Directions for this task = The answer should consist of all the records, written out word for word.
[Record extracts Boundary: Start]
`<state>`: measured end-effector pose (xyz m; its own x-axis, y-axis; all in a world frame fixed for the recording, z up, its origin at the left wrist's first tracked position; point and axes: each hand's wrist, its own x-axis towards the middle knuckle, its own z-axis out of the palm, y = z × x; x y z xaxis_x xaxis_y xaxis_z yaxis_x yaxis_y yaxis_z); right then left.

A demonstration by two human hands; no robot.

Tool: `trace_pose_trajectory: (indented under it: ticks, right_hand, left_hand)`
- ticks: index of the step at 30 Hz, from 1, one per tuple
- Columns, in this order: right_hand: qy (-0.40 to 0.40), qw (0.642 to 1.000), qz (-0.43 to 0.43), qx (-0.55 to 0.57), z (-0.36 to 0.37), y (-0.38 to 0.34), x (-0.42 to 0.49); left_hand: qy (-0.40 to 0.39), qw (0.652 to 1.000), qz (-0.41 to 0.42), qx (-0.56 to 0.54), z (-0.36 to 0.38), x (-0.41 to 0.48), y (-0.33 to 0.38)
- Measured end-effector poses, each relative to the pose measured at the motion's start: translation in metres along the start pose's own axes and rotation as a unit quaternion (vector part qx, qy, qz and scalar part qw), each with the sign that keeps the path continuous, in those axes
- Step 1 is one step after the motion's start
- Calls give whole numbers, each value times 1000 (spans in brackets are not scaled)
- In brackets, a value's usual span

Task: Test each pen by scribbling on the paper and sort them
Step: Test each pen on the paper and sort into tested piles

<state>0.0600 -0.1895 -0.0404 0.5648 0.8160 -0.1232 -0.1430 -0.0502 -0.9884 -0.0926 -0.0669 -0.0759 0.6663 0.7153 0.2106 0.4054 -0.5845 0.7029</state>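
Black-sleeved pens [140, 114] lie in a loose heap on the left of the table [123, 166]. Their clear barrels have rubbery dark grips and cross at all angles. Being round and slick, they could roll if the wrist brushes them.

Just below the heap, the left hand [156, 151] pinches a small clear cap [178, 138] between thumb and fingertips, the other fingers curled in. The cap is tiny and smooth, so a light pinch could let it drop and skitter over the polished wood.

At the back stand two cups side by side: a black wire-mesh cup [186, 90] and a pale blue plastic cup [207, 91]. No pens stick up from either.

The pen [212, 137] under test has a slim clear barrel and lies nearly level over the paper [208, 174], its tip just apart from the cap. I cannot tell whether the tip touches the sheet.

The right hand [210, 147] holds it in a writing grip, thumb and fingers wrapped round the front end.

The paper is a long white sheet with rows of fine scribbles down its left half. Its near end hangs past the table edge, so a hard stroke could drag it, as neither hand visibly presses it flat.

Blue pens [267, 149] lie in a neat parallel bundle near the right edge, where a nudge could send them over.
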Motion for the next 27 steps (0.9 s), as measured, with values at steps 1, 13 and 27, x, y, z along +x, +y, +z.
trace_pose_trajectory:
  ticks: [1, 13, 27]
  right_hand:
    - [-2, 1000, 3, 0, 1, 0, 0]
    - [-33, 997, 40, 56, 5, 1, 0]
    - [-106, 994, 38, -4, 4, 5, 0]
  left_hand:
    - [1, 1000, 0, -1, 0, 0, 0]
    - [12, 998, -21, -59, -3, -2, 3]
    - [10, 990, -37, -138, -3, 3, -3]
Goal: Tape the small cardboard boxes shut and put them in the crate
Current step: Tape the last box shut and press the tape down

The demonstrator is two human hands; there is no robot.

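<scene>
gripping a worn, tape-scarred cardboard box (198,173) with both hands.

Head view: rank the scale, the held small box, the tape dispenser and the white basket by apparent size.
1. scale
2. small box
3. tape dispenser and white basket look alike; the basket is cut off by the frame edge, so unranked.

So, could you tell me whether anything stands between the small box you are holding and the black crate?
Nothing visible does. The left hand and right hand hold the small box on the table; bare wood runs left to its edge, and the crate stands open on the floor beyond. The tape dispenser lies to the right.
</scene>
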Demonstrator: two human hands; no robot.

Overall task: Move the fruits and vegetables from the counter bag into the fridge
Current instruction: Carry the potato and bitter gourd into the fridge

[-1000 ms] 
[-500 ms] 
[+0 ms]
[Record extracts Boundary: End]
Solution =
`<state>`: measured end-effector pose (xyz m; its own x-axis, y-axis; all in a world frame fixed for the recording, z up, its origin at the left wrist's first tracked position; point and axes: each hand's wrist, its own x-axis towards the middle knuckle, its own z-axis out of the palm, y = z × x; x y z xaxis_x xaxis_y xaxis_z yaxis_x yaxis_y yaxis_z); right then left.

A demonstration by two human hands; no robot.

Tool: `trace_pose_trajectory: (indented under it: ticks, right_hand, left_hand)`
- ticks: index of the step at 30 Hz, from 1, one per tuple
- Columns, in this order: right_hand: qy (-0.40 to 0.40), qw (0.642 to 1.000), qz (-0.43 to 0.43), qx (-0.55 to 0.57), z (-0.36 to 0.37), y (-0.38 to 0.34), x (-0.42 to 0.49); left_hand: qy (-0.40 to 0.39), qw (0.652 to 1.000), qz (-0.41 to 0.42), qx (-0.56 to 0.54), z (-0.36 to 0.38), x (-0.41 to 0.48), y (-0.33 to 0.38)
- Measured end-effector poses, each relative to the pose measured at the motion's start: translation in metres along the start pose's own axes and rotation as a unit quaternion (vector part qx, qy, qz and scalar part qw), each with the sign that keeps the path continuous, in those axes
- Step 1 is one step after the motion's start
- Calls give whole numbers, each value times 1000 (spans in brackets are not scaled)
- In brackets, a value's usual span

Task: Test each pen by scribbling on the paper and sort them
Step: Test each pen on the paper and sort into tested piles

<state>0.0600 -0.1895 -0.0404 0.5648 0.8160 -0.1232 -0.1430 -0.0502 -0.9884 -0.0926 -0.0669 -0.0759 0.6663 0.7153 0.2106 0.4054 -0.5845 0.7029</state>
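Black-sleeved pens [140, 114] lie in a loose heap on the left of the table [123, 166]. Their clear barrels have rubbery dark grips and cross at all angles. Being round and slick, they could roll if the wrist brushes them.

Just below the heap, the left hand [156, 151] pinches a small clear cap [178, 138] between thumb and fingertips, the other fingers curled in. The cap is tiny and smooth, so a light pinch could let it drop and skitter over the polished wood.

At the back stand two cups side by side: a black wire-mesh cup [186, 90] and a pale blue plastic cup [207, 91]. No pens stick up from either.

The pen [212, 137] under test has a slim clear barrel and lies nearly level over the paper [208, 174], its tip just apart from the cap. I cannot tell whether the tip touches the sheet.

The right hand [210, 147] holds it in a writing grip, thumb and fingers wrapped round the front end.

The paper is a long white sheet with rows of fine scribbles down its left half. Its near end hangs past the table edge, so a hard stroke could drag it, as neither hand visibly presses it flat.

Blue pens [267, 149] lie in a neat parallel bundle near the right edge, where a nudge could send them over.
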Motion for the next 27 steps (0.9 s), as measured, with values at steps 1, 13 and 27, x, y, z along +x, +y, +z.
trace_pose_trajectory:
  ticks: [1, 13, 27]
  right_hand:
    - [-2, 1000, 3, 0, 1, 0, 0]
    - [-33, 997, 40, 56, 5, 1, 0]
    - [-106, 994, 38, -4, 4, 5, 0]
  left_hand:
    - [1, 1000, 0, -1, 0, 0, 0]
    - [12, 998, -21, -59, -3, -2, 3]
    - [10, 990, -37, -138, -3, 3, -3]
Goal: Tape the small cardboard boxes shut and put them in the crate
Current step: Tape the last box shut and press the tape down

The demonstrator is two human hands; there is no robot.

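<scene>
gripping a worn, tape-scarred cardboard box (198,173) with both hands.

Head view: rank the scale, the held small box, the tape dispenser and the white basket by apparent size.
1. scale
2. small box
3. tape dispenser and white basket look alike; the basket is cut off by the frame edge, so unranked.

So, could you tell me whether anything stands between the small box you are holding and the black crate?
Nothing visible does. The left hand and right hand hold the small box on the table; bare wood runs left to its edge, and the crate stands open on the floor beyond. The tape dispenser lies to the right.
</scene>
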Demonstrator: two human hands; no robot.

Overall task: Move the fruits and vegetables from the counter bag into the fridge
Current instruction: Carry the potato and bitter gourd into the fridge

[-1000 ms] 
[-500 ms] 
[+0 ms]

This is the complete answer.